• [Exercise aim]:
In the records below, find the lines that include "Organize" and copy each.

Data records
◆ ◆ ◆ ◆

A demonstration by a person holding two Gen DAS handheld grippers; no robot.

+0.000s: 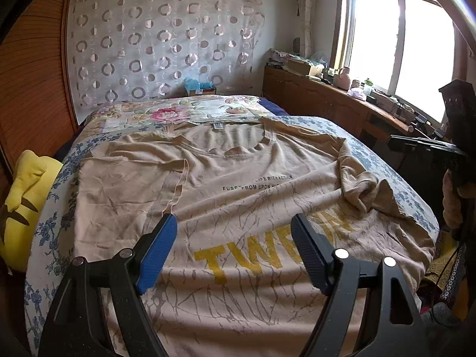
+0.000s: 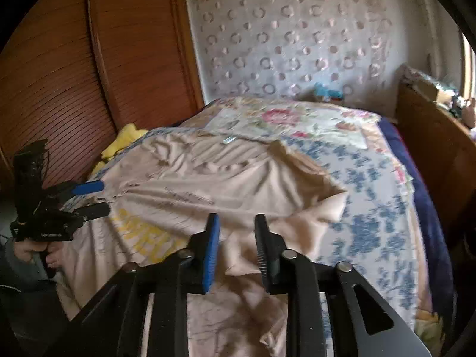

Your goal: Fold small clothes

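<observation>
A beige T-shirt (image 1: 244, 172) with yellow letters and small black print lies face up across the bed. Its left sleeve (image 1: 128, 178) is folded in flat over the chest. The right sleeve (image 1: 360, 184) lies bunched on the shirt's right side. My left gripper (image 1: 233, 229) hovers open over the shirt's lower front, nothing between its blue and black fingers; the right wrist view shows it (image 2: 104, 197) at the shirt's left edge, held by a hand. My right gripper (image 2: 236, 223) stands open by a narrow gap above the turned-in right sleeve (image 2: 309, 211), pads not pressing the cloth.
The shirt rests on a blue-flowered sheet (image 2: 369, 232) over a floral bedspread (image 1: 178, 113). A yellow plush cushion (image 1: 26, 202) sits at the bed's left edge beside louvred wooden doors (image 2: 74, 74). A cluttered wooden sideboard (image 1: 327, 101) runs under the window on the right.
</observation>
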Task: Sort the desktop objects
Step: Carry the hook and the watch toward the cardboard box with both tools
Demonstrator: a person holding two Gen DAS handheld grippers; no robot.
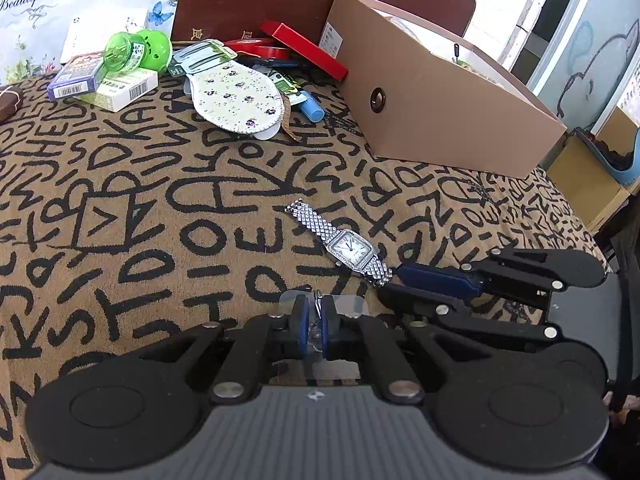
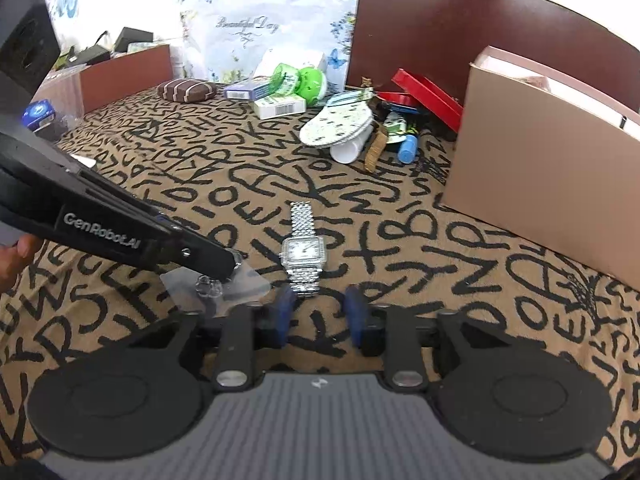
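Pinching a small clear plastic packet point(image 1: 320, 307) between its blue pads, the left tool point(image 1: 315, 322) is angling down toward the letter-print cloth on the worktop point(image 1: 120, 208); something small and metallic is showing inside the packet, too small to identify. In the right wrist view that tool is coming in from the left with the packet point(image 2: 224, 280) hanging at its tip, and part of a hand point(image 2: 16, 256) is showing at the left edge behind it. The right tool point(image 2: 320, 304) is tilting down too, jaws standing narrowly apart with nothing between them, its tips sitting just short of the near end of the silver wristwatch point(image 2: 303, 250). The watch point(image 1: 349, 248) is lying flat on the cloth, face up, band stretched out, just ahead of both tools. A tan cardboard box point(image 1: 432, 100) is sitting well beyond it to the right. Farther back, a floral insole point(image 1: 236, 98), a green plastic container point(image 1: 138, 50), card packs point(image 1: 120, 86), a red box point(image 1: 304, 50) and a blue tube point(image 1: 312, 107) are lying in a clutter.
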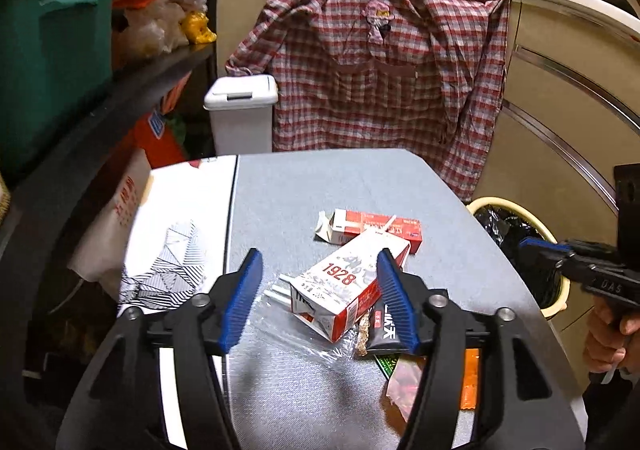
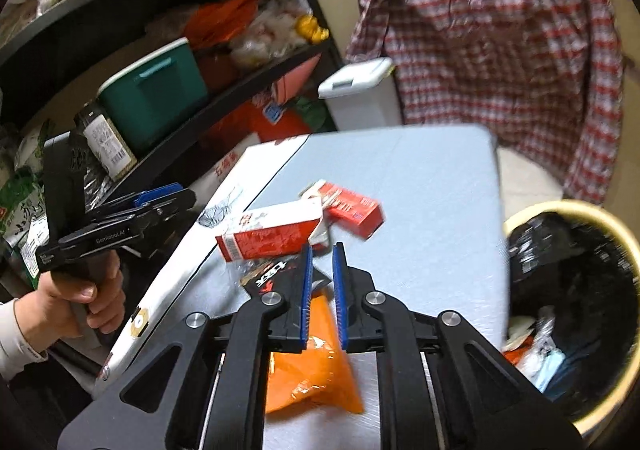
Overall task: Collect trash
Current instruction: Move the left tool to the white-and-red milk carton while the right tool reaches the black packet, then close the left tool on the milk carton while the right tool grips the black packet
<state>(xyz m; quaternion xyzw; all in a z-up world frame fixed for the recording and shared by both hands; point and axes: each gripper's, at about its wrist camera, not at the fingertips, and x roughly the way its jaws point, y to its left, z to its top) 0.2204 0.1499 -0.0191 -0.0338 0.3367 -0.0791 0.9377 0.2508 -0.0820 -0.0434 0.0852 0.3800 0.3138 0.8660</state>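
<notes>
The open left hand-held gripper (image 1: pixel 320 292) lines up on a milk carton (image 1: pixel 344 286) lying on the desk (image 1: pixel 288 185); the right hand-held gripper (image 2: pixel 321 290), nearly closed and empty, hovers near the bin (image 2: pixel 600 226). Closing on the carton comes next.

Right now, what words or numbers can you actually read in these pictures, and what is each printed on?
"1928": red and white carton on the grey table.
"GenRobot.AI": black left gripper, seen from the right wrist.
"DAS": black right gripper, partly cut off.
Red characters on the white bag, text on the black wrapper and jar label: unreadable.

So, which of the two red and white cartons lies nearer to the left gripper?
The carton marked 1928, between the open left gripper fingers. The flatter red carton lies behind it.
</notes>
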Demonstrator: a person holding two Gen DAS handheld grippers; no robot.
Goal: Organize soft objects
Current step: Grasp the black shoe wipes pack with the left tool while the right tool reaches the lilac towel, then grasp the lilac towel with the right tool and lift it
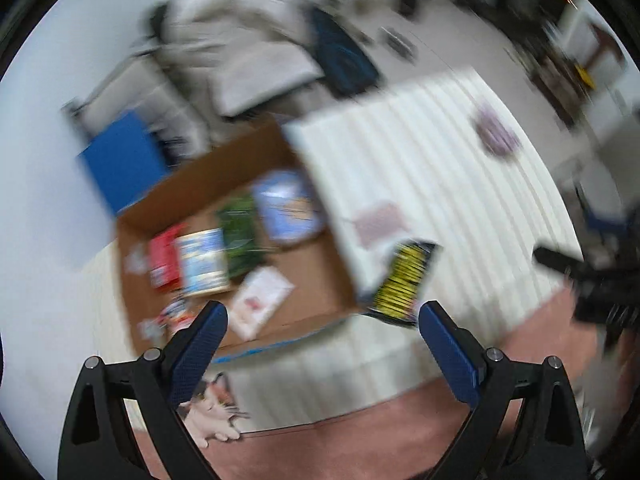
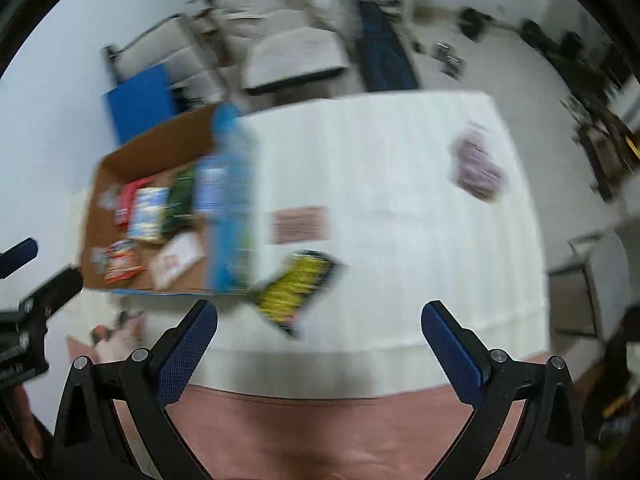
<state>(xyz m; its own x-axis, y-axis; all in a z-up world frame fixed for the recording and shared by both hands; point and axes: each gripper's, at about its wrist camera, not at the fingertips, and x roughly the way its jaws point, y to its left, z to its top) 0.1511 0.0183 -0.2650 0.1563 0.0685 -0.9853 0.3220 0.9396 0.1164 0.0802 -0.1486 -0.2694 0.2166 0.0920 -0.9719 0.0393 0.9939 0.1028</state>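
Both my left gripper [image 1: 322, 318] and right gripper [image 2: 319, 316] stand wide apart, empty. The black-and-yellow crinkly foil packet [image 2: 294, 290] lies near the white-clothed table's [image 2: 400, 160] front edge, just beside the open brown cardboard box [image 2: 156, 148]. I judge it light, limp and slippery; pinch it across a flat sealed edge.

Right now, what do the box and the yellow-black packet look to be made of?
Box: plain brown cardboard, matte, with thin flat walls; one side looks printed blue. Yellow-black packet: probably a printed plastic or foil pouch, flat and limp-looking on the white cloth; motion blur hides any gloss, so that is uncertain.
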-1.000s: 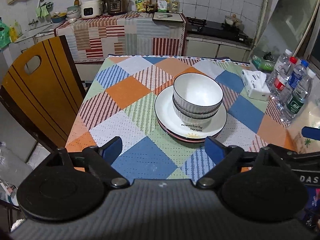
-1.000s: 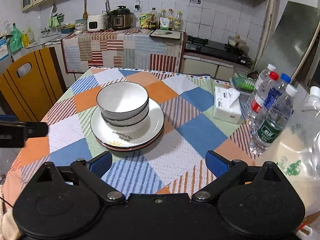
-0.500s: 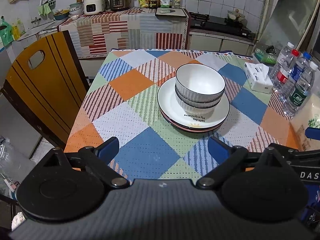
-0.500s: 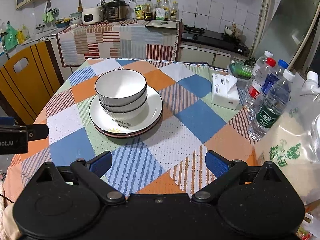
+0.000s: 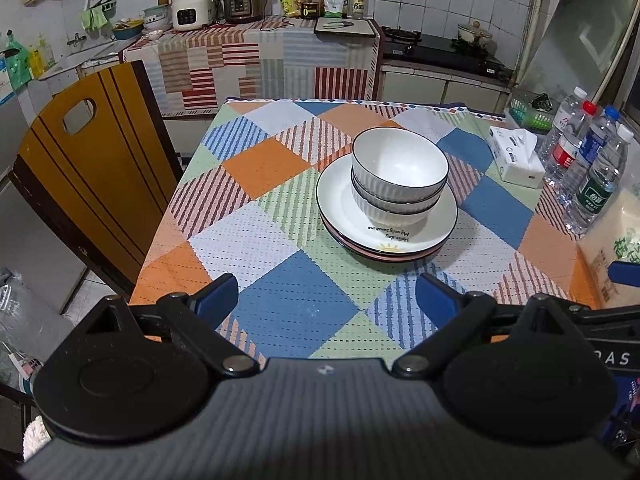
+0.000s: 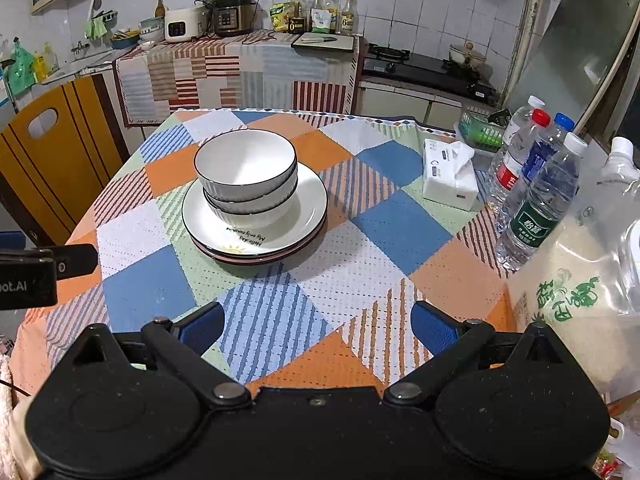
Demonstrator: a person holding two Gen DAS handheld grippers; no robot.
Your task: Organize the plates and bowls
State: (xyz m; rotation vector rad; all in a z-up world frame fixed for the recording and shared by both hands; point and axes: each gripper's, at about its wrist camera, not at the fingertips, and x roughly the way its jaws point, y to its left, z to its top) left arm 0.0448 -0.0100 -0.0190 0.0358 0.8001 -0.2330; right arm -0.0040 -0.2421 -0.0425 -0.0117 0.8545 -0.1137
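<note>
Patchwork-cloth dining table [image 5: 280, 304] seen along both grippers. We hold the left gripper [image 5: 326, 294] and the right gripper [image 6: 316, 326] low over the near edge of the table, each with its blue fingers spread wide apart and nothing between them. The task's ware stands near the middle of the cloth: two ribbed white bowls [image 5: 399, 174], nested one in the other, rest on a white dark-rimmed plate [image 5: 348, 216] bearing a sun motif, which lies on at least one pink-edged plate [image 6: 256, 259] beneath; we cannot tell how many plates the pile holds. The stack looks tidy and concentric, so we judge the sorting either complete or not yet begun; the views do not settle which. If the stack is to be handled, we would approach the upper bowl from the near side, pass one finger inside the rim and one outside, close on the wall rather than the lip, and lift straight up so the lower bowl is not dragged along. Glazed ceramic is likely to slip, so a firm, level grip matters. To the right stand a tissue box [image 6: 450, 176] and water bottles [image 6: 536, 208], well apart from the stack; a wooden chair [image 5: 92, 176] stands at the left edge.
</note>
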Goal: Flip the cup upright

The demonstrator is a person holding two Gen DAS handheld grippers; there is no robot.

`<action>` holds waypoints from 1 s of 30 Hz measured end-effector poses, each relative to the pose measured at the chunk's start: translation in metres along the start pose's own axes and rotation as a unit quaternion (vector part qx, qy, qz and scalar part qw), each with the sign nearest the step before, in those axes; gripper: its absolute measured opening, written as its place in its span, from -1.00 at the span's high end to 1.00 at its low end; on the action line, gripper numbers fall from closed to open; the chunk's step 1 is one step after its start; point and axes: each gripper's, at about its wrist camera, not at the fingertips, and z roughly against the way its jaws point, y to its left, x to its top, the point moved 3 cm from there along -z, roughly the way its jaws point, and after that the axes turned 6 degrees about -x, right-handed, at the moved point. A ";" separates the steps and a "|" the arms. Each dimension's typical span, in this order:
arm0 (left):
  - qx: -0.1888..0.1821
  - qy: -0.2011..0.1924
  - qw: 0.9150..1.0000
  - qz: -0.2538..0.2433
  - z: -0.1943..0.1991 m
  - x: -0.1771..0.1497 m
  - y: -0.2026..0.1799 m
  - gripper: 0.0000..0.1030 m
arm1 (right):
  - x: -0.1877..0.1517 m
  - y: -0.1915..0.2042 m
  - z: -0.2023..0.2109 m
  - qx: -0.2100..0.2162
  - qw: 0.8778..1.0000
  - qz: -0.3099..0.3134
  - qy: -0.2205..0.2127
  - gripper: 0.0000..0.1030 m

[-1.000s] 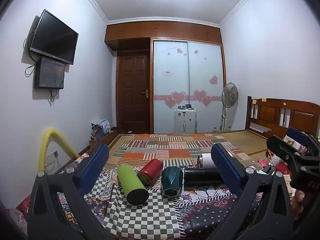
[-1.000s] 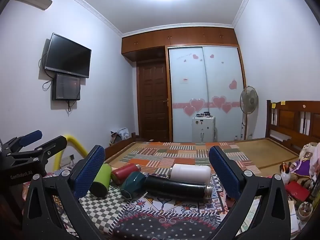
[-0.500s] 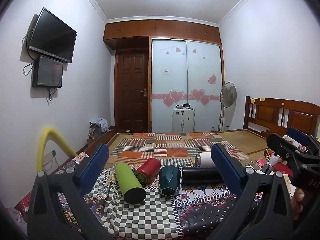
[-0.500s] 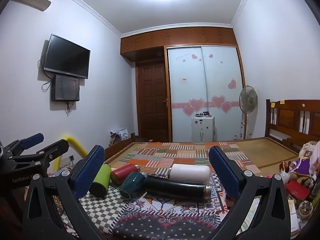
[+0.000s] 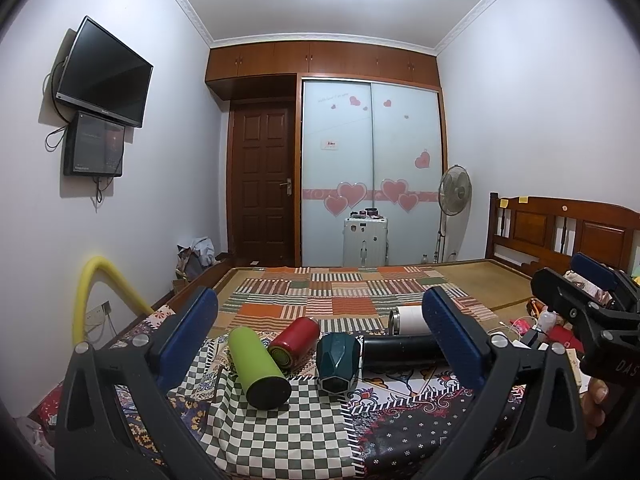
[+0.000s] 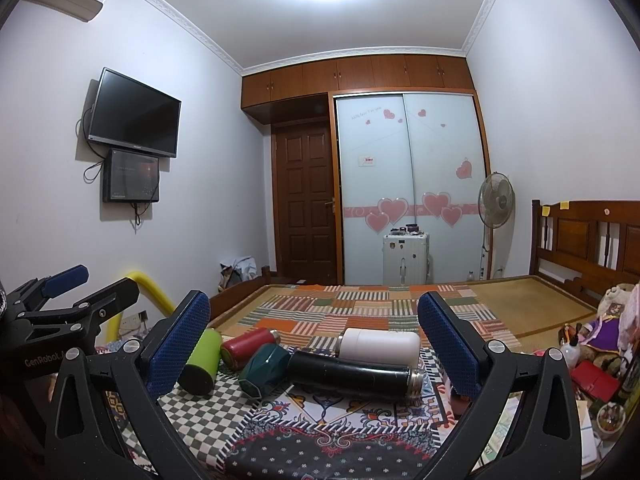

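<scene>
Several cups lie on their sides on the patterned cloth: a green cup (image 5: 258,362) (image 6: 201,360), a red cup (image 5: 294,340) (image 6: 250,343), a dark teal faceted cup (image 5: 338,362) (image 6: 264,368), a long black flask (image 5: 400,350) (image 6: 352,372) and a white cup (image 5: 410,319) (image 6: 380,346). My left gripper (image 5: 320,334) is open and empty, held back from the cups. My right gripper (image 6: 314,338) is open and empty, also short of them. The right gripper also shows in the left wrist view (image 5: 592,300), and the left gripper in the right wrist view (image 6: 68,304).
The cups rest on a bed with a patchwork blanket (image 5: 344,292) and a checked cloth (image 5: 280,424). A wooden headboard (image 6: 592,240) is at the right, with toys and clutter (image 6: 600,328) beside it. A yellow tube (image 5: 90,280) arches at the left.
Both grippers drifted slightly; the view shifted a little, with the cups sitting a bit higher and left in the left wrist view. No cup has moved.
</scene>
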 end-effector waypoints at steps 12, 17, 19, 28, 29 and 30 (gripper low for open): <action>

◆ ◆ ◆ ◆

• [Answer for this exercise]:
Goal: Organize soft objects
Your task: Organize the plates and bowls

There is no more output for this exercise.